[YOUR GOAL] Below is some data. Retype exactly the lines starting at the one with "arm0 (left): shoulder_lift" and ending at the one with "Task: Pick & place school".

[Items from a data source]
────

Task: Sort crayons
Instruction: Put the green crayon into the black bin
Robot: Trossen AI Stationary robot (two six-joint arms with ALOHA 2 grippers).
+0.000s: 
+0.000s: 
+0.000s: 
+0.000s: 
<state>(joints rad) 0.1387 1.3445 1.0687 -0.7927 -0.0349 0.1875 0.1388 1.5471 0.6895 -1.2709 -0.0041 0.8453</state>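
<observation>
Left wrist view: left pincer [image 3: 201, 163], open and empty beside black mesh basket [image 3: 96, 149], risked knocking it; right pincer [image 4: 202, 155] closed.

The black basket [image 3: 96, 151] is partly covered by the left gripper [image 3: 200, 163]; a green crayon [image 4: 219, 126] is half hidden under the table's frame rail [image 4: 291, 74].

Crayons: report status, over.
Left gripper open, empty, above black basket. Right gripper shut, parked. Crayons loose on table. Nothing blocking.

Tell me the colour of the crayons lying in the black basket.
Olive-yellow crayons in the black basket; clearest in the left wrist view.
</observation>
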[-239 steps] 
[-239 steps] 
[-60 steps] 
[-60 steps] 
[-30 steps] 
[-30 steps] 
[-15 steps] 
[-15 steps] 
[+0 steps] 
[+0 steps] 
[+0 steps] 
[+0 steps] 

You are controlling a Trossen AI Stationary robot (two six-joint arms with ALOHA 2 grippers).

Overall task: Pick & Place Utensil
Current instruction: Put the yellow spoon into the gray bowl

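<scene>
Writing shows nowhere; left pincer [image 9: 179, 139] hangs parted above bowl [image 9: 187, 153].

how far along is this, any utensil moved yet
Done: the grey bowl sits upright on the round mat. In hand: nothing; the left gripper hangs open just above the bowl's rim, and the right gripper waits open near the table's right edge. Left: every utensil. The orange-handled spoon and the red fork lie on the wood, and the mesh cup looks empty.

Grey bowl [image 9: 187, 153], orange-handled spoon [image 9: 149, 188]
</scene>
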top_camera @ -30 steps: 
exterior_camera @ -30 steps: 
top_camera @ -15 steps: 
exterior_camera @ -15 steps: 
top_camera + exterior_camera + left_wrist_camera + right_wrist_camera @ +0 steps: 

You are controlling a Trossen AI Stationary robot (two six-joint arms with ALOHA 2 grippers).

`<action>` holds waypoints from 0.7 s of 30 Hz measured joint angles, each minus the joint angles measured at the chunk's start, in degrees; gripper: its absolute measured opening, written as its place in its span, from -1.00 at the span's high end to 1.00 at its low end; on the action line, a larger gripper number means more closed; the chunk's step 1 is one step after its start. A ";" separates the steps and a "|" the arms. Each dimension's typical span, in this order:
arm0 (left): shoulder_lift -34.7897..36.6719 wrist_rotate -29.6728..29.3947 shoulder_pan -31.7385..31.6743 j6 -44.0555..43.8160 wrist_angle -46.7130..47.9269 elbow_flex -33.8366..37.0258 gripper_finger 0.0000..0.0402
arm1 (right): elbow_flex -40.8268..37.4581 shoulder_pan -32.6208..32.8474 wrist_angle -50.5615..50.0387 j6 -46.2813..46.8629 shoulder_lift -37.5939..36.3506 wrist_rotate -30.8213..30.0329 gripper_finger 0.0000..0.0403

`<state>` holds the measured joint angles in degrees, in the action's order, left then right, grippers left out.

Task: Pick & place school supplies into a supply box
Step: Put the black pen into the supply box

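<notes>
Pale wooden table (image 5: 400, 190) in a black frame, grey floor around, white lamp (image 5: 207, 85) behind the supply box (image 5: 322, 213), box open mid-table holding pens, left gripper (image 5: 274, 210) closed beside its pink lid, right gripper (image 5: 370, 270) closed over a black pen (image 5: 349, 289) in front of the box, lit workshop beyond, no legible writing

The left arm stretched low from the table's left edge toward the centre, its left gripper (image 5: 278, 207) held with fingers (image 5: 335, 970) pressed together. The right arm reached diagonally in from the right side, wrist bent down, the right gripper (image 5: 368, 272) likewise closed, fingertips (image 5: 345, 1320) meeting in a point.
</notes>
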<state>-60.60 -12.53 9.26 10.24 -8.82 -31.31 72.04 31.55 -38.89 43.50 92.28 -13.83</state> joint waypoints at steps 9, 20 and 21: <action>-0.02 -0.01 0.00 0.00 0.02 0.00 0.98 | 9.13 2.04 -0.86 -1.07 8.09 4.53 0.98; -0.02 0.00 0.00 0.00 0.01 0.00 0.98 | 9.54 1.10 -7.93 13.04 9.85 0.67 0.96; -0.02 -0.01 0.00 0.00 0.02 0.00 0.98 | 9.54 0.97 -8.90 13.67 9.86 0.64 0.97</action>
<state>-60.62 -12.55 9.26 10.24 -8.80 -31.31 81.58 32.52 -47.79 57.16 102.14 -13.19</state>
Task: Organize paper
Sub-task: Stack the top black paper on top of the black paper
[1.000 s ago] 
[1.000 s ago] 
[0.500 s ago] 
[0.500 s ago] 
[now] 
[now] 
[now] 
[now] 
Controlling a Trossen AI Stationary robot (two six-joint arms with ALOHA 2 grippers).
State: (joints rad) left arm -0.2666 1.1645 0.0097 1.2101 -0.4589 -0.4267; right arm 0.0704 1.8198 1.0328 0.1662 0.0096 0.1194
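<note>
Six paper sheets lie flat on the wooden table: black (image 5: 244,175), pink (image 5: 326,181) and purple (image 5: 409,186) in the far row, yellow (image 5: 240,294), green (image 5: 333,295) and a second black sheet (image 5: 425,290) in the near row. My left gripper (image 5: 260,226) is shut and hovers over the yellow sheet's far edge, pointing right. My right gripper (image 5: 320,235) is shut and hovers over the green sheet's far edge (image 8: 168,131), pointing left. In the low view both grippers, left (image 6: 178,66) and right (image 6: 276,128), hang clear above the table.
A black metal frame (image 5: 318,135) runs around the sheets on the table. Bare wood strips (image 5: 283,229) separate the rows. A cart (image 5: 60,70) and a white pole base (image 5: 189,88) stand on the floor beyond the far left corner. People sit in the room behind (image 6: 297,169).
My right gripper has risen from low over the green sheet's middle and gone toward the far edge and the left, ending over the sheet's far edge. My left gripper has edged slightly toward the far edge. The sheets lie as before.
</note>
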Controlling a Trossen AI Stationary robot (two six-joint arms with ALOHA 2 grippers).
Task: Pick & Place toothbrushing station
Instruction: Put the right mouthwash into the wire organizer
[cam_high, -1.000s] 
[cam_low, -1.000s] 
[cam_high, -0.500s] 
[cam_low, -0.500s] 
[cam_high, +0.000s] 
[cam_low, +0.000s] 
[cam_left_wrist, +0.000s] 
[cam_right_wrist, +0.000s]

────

[SOLUTION]
arm0 (left): shoulder_lift -34.7897..36.6719 wrist_rotate -29.6728..29.3947 shoulder_pan -31.7385..31.6743 j6 -44.0555..43.8160 wrist_angle -46.7130..47.9269 elbow_flex -33.8366..37.0258 gripper_finger 0.0000..0.0402
arm1 (right): elbow_flex -40.8268..37.4581 shoulder_pan -32.6208..32.8474 wrist_angle -50.5615..50.0387 j6 -46.2813..46.8629 shoulder_lift -37.5939..36.3506 wrist_rotate -30.8213..30.0329 gripper_finger 0.0000..0.0403

`<state>` holds the measured joint angles in degrees, in the action's order, left then right, grippers left out.

Task: Pick & place school supplies into a supply box

No further work remains in this exercise.